● **TASK**:
Copy the records below exactly. Include all of them.

● **STUDY MATERIAL**:
|---|
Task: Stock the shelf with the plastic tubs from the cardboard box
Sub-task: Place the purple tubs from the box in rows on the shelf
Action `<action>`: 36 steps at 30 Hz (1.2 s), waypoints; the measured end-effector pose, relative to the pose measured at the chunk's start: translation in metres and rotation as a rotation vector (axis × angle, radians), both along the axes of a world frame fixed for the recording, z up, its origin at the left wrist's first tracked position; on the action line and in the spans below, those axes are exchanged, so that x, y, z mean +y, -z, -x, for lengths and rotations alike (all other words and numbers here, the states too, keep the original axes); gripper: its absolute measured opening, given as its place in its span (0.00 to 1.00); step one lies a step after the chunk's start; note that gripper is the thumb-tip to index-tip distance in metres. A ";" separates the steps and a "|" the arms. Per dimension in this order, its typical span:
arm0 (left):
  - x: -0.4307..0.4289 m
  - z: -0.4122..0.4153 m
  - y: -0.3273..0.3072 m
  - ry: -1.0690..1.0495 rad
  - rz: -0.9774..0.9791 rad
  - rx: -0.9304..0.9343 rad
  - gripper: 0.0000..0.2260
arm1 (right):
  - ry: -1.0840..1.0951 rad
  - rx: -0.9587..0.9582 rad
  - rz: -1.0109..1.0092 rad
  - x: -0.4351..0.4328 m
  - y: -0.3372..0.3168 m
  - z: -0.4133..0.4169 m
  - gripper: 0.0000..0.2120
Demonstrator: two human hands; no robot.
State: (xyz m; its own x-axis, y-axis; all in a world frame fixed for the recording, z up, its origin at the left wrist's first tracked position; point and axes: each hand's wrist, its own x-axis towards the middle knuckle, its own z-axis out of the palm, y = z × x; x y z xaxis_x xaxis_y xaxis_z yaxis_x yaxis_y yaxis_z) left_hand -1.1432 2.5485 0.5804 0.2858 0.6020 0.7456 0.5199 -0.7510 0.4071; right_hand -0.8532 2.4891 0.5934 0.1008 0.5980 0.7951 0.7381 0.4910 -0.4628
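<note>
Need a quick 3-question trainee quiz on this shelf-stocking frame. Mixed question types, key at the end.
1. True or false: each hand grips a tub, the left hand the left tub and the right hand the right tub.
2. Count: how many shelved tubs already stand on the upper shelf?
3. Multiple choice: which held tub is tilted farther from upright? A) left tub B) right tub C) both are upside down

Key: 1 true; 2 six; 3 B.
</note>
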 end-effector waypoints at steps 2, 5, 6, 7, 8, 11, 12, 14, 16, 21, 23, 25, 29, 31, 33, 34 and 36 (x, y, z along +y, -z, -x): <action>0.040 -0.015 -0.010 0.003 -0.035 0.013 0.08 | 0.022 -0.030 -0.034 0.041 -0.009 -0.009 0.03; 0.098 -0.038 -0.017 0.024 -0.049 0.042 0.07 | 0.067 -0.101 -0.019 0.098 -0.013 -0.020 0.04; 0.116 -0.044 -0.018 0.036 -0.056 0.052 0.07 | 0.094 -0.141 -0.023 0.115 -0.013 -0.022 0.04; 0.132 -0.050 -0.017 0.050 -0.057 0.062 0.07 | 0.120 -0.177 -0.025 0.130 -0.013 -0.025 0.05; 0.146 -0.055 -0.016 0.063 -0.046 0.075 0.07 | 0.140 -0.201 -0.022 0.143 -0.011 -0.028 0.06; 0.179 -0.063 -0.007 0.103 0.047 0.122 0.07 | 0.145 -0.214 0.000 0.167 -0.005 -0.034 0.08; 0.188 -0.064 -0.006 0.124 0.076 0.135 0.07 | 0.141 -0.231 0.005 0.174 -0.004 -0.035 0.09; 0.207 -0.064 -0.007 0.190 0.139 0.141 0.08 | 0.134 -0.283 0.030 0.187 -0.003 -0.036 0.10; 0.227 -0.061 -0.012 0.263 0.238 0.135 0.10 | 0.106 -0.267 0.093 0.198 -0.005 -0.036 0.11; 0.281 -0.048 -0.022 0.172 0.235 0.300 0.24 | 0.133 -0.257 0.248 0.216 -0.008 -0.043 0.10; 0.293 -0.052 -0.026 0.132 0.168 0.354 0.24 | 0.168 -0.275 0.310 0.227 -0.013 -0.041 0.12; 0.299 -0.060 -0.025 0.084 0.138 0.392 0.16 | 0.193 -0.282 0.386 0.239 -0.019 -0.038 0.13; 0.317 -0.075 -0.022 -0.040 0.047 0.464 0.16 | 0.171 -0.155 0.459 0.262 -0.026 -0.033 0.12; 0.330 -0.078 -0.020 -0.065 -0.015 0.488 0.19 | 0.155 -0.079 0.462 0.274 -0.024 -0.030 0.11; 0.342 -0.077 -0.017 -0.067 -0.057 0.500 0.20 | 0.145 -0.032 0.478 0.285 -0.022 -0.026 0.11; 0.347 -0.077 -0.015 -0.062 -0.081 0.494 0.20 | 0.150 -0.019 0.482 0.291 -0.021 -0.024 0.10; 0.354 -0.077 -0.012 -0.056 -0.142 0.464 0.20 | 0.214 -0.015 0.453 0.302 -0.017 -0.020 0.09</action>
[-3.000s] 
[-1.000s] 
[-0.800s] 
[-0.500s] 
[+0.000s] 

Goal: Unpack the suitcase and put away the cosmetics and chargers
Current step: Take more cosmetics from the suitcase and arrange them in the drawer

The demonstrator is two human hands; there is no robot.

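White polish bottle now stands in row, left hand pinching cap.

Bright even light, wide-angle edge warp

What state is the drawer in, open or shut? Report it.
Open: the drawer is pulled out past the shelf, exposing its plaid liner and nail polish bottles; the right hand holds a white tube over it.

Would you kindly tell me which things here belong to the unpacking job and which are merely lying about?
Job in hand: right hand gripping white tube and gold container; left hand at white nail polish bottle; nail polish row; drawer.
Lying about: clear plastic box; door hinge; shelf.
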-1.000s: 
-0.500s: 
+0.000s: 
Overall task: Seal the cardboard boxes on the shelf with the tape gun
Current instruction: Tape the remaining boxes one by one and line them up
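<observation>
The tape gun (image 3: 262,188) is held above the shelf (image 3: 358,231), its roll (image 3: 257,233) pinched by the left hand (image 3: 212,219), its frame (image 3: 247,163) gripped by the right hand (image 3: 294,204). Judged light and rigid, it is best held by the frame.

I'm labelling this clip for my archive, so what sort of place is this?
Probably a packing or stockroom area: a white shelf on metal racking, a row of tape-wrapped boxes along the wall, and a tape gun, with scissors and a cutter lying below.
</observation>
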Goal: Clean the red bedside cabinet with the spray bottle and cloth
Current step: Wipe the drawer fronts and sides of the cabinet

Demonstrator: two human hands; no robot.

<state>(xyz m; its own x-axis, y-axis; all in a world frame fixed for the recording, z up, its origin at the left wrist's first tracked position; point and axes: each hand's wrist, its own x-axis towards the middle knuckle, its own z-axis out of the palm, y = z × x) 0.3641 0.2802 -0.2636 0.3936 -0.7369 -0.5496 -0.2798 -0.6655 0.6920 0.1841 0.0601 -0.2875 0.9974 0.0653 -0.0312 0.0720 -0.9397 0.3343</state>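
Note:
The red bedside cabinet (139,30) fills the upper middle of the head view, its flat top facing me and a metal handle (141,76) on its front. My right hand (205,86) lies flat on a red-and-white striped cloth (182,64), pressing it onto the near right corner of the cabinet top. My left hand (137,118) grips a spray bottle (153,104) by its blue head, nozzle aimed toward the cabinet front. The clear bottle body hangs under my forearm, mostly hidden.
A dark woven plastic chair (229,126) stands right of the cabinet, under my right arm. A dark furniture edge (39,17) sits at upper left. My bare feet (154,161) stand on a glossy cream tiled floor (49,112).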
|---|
● **ANSWER TO THE EXERCISE**:
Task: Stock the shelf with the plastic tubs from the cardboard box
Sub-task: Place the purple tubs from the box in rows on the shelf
Action `<action>`: 36 steps at 30 Hz (1.2 s), waypoints; the measured end-effector pose, relative to the pose measured at the chunk's start: translation in metres and rotation as a rotation vector (axis × angle, radians), both along the axes of a world frame fixed for the recording, z up, its origin at the left wrist's first tracked position; on the action line and in the spans below, those axes are exchanged, so that x, y, z mean +y, -z, -x, for lengths and rotations alike (all other words and numbers here, the states too, keep the original axes); gripper: its absolute measured opening, given as its place in its span (0.00 to 1.00); step one lies a step after the chunk's start; note that gripper is the thumb-tip to index-tip distance in metres. A ";" separates the steps and a "|" the arms. Per dimension in this order, its typical span:
arm0 (left):
  - x: -0.4307..0.4289 m
  - z: -0.4122..0.4153 m
  - y: -0.3273..0.3072 m
  - ry: -1.0690..1.0495 rad
  - rz: -0.9774..0.9791 rad
  - rx: -0.9304..0.9343 rad
  - gripper: 0.0000..0.2260
arm1 (right):
  - ry: -1.0840..1.0951 rad
  - rx: -0.9587..0.9582 rad
  - rz: -1.0109..1.0092 rad
  - x: -0.4351..0.4328 m
  - y: -0.3372..0.3168 m
  - z: -0.4133..0.4169 m
  - gripper: 0.0000..0.2120
Demonstrator: two human hands; no robot.
State: (xyz m; its own x-axis, y-axis; all in a world frame fixed for the recording, z up, its origin at the left wrist's first tracked position; point and axes: each hand's wrist, its own x-axis towards the middle knuckle, its own z-axis out of the palm, y = z × x; x y z xaxis_x xaxis_y xaxis_z yaxis_x yaxis_y yaxis_z) left_hand -1.1432 2.5485 0.5804 0.2858 0.6020 0.7456 0.5199 -0.7510 0.4071; right_hand -0.8532 2.4891 0.5934 0.1008 0.5980 0.7951 0.7381 0.4910 -0.4628
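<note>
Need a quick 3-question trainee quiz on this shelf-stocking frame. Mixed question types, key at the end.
1. True or false: each hand grips a tub, the left hand the left tub and the right hand the right tub.
2. Count: how many shelved tubs already stand on the upper shelf?
3. Multiple choice: which held tub is tilted farther from upright? A) left tub B) right tub C) both are upside down

Key: 1 true; 2 six; 3 B.
</note>
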 end-effector waypoints at steps 2, 5, 6, 7, 8, 11, 12, 14, 16, 21, 23, 25, 29, 31, 33, 34 and 36 (x, y, z along +y, -z, -x): <action>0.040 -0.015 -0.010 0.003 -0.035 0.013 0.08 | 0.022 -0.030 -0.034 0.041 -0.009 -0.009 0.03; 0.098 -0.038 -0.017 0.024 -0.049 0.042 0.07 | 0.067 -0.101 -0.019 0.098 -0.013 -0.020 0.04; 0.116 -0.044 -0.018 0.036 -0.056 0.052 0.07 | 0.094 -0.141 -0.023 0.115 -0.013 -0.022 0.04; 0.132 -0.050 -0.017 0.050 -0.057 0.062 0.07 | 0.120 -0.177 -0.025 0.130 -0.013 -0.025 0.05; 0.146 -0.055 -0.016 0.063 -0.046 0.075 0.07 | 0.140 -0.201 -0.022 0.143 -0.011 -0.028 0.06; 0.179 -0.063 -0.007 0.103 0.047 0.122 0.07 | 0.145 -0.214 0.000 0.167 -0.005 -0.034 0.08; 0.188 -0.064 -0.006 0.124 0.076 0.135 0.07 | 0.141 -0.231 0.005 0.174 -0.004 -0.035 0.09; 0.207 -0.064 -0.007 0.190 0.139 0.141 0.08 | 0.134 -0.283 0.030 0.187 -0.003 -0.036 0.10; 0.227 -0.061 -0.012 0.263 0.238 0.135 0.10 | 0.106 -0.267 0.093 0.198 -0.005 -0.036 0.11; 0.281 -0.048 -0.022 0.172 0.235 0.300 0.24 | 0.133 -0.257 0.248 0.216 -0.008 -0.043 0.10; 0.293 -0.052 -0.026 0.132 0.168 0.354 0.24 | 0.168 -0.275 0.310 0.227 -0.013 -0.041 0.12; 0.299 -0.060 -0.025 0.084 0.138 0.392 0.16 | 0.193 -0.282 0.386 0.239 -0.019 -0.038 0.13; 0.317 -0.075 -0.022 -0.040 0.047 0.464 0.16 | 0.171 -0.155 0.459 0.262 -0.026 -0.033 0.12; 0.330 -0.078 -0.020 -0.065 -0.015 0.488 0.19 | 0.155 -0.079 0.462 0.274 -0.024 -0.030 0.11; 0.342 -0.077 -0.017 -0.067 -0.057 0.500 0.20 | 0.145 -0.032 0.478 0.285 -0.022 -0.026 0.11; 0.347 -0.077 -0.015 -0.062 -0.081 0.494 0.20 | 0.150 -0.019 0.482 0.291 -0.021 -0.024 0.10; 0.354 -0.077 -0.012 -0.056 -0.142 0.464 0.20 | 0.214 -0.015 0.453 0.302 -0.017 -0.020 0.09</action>
[-3.000s] 
[-1.000s] 
[-0.800s] 
[-0.500s] 
[+0.000s] 

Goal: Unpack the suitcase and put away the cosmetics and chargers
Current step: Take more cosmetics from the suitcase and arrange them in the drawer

The demonstrator is two human hands; there is no robot.

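White polish bottle now stands in row, left hand pinching cap.

Bright even light, wide-angle edge warp

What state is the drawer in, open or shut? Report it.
Open: the drawer is pulled out past the shelf, exposing its plaid liner and nail polish bottles; the right hand holds a white tube over it.

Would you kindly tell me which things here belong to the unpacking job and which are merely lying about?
Job in hand: right hand gripping white tube and gold container; left hand at white nail polish bottle; nail polish row; drawer.
Lying about: clear plastic box; door hinge; shelf.
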-1.000s: 
-0.500s: 
+0.000s: 
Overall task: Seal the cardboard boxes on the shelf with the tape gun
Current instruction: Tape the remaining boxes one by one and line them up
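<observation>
The tape gun (image 3: 262,188) is held above the shelf (image 3: 358,231), its roll (image 3: 257,233) pinched by the left hand (image 3: 212,219), its frame (image 3: 247,163) gripped by the right hand (image 3: 294,204). Judged light and rigid, it is best held by the frame.

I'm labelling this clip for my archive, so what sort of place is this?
Probably a packing or stockroom area: a white shelf on metal racking, a row of tape-wrapped boxes along the wall, and a tape gun, with scissors and a cutter lying below.
</observation>
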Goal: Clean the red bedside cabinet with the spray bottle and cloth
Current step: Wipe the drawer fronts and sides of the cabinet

Demonstrator: two human hands; no robot.

<state>(xyz m; its own x-axis, y-axis; all in a world frame fixed for the recording, z up, its origin at the left wrist's first tracked position; point and axes: each hand's wrist, its own x-axis towards the middle knuckle, its own z-axis out of the palm, y = z × x) 0.3641 0.2802 -0.2636 0.3936 -0.7369 -0.5496 -0.2798 -0.6655 0.6920 0.1841 0.0601 -0.2875 0.9974 0.0653 -0.0312 0.0720 -0.9397 0.3343</state>
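Note:
The red bedside cabinet (139,30) fills the upper middle of the head view, its flat top facing me and a metal handle (141,76) on its front. My right hand (205,86) lies flat on a red-and-white striped cloth (182,64), pressing it onto the near right corner of the cabinet top. My left hand (137,118) grips a spray bottle (153,104) by its blue head, nozzle aimed toward the cabinet front. The clear bottle body hangs under my forearm, mostly hidden.
A dark woven plastic chair (229,126) stands right of the cabinet, under my right arm. A dark furniture edge (39,17) sits at upper left. My bare feet (154,161) stand on a glossy cream tiled floor (49,112).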

The exercise asks for nothing more.